BEGIN Provided entries

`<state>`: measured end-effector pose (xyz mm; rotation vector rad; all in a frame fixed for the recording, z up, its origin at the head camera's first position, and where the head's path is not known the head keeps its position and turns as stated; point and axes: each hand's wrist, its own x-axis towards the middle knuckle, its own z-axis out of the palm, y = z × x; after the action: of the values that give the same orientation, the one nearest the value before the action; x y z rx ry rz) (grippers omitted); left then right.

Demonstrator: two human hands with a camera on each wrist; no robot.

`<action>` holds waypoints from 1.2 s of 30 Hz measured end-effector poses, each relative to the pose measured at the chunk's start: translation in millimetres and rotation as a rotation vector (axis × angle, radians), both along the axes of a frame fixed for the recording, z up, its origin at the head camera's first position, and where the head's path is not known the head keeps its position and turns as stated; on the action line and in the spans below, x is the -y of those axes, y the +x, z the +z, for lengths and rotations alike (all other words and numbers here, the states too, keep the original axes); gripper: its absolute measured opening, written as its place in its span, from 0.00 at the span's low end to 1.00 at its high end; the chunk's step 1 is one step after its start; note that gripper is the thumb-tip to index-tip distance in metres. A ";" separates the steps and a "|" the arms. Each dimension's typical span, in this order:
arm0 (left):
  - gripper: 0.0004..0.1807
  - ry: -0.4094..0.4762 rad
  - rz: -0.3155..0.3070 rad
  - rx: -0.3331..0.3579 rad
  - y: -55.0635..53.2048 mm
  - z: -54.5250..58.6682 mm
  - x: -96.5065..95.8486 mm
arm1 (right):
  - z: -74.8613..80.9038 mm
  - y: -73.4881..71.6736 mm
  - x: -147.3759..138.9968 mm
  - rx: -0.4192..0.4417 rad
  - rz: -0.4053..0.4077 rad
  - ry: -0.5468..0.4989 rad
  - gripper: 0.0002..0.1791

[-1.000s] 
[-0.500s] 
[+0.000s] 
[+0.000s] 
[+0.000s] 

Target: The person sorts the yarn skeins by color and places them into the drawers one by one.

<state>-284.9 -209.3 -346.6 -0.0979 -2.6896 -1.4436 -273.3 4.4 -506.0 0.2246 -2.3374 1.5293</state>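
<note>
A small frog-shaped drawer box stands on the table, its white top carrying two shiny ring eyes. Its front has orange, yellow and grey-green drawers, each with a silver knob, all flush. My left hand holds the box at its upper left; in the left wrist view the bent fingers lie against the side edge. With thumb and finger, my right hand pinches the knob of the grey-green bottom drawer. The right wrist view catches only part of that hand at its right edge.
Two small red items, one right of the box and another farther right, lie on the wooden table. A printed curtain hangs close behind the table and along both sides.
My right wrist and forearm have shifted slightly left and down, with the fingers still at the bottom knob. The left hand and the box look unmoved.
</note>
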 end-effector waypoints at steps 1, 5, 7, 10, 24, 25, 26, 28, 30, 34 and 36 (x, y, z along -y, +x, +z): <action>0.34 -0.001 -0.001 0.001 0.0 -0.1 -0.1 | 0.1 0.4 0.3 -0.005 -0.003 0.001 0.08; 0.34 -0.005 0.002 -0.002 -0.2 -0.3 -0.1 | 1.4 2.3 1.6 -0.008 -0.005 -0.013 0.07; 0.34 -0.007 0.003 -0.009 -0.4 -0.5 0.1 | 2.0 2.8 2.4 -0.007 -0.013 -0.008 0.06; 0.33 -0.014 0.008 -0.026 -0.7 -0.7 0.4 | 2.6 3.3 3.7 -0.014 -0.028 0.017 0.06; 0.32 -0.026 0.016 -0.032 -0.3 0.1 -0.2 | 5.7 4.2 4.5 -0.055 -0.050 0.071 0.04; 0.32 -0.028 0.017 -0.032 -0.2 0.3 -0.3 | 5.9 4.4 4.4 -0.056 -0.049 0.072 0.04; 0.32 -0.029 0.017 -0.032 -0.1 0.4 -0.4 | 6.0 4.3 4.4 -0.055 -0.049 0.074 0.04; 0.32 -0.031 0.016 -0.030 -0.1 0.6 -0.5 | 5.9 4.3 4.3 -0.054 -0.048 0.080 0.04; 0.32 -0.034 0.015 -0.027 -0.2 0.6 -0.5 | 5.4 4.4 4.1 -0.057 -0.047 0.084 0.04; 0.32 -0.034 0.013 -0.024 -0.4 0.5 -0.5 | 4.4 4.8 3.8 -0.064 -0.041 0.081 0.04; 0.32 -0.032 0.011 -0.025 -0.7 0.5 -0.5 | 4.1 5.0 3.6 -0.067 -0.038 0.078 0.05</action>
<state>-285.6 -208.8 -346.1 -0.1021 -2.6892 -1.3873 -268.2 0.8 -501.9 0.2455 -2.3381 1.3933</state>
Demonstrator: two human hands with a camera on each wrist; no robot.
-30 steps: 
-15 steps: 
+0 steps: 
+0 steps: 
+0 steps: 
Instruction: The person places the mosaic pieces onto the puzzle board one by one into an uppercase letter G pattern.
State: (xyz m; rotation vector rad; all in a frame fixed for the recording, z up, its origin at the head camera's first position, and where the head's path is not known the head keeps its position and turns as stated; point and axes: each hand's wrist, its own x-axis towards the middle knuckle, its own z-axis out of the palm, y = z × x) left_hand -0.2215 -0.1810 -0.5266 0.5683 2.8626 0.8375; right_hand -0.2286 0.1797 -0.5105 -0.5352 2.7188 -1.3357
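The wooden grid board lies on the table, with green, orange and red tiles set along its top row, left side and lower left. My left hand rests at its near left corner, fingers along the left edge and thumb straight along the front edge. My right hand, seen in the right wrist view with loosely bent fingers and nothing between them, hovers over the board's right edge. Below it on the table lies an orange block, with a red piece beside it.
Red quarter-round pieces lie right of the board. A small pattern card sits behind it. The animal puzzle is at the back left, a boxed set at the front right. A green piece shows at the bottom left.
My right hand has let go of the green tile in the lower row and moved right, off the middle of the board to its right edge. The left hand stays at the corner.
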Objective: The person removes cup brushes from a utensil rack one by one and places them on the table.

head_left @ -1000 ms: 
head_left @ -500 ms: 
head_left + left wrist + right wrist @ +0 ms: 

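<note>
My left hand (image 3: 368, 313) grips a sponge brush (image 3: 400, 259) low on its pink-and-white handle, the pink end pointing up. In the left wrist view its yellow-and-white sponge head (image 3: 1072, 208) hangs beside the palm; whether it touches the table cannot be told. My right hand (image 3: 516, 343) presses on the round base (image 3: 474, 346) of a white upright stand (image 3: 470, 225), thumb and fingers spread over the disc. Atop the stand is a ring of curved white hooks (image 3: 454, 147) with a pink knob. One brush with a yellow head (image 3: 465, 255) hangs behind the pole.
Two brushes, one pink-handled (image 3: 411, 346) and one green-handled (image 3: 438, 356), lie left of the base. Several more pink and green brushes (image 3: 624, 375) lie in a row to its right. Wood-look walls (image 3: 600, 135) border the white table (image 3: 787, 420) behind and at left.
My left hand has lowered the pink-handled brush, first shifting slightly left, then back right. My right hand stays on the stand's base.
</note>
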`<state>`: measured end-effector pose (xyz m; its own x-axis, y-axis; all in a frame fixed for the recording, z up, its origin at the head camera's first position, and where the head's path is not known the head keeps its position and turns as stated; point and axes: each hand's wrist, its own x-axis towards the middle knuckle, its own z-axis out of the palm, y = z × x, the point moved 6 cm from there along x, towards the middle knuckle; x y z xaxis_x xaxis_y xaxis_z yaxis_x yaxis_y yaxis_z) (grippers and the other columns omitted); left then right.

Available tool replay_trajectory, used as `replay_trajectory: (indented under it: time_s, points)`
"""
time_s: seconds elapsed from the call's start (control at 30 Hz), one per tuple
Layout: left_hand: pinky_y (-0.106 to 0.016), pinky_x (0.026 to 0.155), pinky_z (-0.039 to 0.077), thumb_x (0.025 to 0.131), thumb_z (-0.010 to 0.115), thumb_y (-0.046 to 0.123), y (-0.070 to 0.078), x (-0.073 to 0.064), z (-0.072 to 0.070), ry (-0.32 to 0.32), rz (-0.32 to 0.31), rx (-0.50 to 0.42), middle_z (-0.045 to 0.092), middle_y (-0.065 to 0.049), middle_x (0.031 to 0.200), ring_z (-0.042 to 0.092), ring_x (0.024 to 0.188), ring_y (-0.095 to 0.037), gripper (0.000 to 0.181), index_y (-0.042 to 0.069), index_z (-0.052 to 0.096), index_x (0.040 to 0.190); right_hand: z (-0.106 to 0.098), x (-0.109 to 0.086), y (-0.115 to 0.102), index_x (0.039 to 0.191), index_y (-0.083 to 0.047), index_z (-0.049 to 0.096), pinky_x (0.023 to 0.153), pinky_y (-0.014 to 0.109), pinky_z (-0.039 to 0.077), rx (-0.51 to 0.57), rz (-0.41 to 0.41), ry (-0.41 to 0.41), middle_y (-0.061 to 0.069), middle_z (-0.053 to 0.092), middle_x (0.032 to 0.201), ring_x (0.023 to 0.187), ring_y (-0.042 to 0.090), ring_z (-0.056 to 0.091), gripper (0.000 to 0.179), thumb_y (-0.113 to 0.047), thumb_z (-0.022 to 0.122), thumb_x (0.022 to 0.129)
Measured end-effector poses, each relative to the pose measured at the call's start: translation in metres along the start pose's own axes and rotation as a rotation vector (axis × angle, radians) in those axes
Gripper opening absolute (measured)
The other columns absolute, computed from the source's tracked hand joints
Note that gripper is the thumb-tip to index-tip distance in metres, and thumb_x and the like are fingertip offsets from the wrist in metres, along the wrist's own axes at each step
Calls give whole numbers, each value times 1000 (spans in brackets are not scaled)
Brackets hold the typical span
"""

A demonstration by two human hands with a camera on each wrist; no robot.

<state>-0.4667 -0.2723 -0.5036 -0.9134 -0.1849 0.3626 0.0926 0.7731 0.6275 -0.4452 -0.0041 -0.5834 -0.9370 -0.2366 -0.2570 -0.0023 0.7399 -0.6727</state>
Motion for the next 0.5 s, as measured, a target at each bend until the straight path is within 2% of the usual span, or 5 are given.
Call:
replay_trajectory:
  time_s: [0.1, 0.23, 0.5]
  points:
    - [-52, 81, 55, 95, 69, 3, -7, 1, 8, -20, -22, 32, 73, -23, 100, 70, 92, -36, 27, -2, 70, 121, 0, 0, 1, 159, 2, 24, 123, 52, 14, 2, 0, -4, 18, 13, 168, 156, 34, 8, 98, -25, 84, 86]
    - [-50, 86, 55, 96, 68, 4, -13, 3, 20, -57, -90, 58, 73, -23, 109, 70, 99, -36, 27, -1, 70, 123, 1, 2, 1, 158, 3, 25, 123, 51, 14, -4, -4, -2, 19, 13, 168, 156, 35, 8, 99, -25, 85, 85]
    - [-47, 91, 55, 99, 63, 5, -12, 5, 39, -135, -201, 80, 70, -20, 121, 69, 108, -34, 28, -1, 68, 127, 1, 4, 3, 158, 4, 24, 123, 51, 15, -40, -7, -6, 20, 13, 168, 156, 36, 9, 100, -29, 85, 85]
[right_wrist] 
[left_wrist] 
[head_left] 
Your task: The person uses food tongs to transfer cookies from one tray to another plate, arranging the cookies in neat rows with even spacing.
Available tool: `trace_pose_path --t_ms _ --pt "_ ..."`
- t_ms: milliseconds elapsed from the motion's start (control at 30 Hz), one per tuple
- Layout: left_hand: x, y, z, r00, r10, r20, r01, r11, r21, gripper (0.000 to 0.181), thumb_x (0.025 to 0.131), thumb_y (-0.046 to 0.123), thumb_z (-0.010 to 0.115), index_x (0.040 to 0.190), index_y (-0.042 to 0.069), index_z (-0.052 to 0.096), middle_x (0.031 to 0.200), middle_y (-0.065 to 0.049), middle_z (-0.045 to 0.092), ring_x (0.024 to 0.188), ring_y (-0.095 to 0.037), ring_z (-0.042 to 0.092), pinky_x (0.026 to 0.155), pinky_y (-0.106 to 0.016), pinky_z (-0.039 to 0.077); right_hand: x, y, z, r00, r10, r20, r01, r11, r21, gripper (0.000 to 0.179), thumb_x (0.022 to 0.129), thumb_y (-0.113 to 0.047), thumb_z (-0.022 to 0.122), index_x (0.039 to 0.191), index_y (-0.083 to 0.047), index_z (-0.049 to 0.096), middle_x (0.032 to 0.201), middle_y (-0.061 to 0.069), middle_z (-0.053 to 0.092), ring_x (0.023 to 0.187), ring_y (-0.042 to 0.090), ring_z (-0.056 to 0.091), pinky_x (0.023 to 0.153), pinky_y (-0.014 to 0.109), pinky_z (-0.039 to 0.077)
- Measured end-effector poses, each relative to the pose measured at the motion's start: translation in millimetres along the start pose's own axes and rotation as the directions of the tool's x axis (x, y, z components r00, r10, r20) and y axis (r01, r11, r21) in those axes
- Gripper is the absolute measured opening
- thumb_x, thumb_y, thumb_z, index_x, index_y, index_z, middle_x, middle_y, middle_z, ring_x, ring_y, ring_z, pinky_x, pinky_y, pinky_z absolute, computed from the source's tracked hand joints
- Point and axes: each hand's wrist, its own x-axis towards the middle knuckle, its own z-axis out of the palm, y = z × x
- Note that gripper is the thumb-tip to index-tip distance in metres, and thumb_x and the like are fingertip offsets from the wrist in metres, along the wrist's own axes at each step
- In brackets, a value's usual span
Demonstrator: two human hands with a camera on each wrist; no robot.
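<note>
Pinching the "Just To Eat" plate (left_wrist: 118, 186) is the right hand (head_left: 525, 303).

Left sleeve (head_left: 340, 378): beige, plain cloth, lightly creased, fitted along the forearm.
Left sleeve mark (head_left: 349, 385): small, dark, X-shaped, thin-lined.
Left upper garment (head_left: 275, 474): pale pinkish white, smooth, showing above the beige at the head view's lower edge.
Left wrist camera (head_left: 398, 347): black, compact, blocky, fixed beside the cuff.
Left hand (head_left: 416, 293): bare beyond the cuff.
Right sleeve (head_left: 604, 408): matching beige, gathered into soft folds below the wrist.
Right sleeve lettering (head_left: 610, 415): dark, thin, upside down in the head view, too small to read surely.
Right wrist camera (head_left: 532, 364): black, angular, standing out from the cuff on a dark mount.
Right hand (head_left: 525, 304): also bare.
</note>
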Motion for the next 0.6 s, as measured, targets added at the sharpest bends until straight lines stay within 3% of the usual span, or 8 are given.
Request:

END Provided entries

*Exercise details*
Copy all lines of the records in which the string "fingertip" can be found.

*Task output*
Note that gripper is the thumb-tip to index-tip distance in metres, and thumb_x and the like are fingertip offsets from the wrist in metres, along the wrist's own axes at each step
- Note that gripper is the thumb-tip to index-tip distance in metres, and thumb_x and the like are fingertip offsets from the wrist in metres, along the wrist's own axes at each step

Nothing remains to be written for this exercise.